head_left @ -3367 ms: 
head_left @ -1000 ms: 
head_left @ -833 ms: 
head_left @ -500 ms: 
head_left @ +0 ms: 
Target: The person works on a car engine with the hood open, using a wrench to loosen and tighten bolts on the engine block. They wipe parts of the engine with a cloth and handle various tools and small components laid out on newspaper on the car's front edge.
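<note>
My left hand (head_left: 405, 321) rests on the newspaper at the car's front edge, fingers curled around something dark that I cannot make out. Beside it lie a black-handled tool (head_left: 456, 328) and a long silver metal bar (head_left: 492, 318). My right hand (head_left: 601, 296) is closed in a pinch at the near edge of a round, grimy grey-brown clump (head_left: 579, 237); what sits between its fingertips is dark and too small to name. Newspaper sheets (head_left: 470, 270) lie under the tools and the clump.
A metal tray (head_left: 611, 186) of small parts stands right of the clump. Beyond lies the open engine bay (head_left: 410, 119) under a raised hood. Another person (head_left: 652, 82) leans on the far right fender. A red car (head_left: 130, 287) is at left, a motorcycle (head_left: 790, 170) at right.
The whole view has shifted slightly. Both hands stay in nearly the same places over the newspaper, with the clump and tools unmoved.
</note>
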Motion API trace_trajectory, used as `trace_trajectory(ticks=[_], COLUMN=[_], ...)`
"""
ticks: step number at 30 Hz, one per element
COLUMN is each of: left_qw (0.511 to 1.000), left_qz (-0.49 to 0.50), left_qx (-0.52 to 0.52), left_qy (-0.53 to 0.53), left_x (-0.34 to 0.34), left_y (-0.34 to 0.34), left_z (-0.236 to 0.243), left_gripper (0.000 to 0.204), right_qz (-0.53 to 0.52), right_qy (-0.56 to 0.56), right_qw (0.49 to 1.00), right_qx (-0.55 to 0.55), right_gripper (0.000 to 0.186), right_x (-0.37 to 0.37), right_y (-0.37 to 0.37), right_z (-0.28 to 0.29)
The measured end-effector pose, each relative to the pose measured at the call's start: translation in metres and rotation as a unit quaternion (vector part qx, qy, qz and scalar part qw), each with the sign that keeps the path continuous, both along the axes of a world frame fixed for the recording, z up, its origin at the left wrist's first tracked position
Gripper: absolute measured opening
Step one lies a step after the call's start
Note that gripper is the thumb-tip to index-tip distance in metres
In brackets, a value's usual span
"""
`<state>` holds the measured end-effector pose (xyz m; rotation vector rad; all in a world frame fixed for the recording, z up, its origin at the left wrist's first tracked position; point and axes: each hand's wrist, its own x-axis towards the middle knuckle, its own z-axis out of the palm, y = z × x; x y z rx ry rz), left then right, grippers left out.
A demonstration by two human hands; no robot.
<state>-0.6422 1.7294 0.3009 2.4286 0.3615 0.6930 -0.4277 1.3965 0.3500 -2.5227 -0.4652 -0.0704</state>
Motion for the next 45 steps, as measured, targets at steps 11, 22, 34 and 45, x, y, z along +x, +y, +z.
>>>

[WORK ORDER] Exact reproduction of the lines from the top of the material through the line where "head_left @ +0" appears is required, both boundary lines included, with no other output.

[ANSWER AREA]
head_left @ -3367 ms: 
head_left @ -1000 ms: 
head_left @ -833 ms: 
head_left @ -500 ms: 
head_left @ +0 ms: 

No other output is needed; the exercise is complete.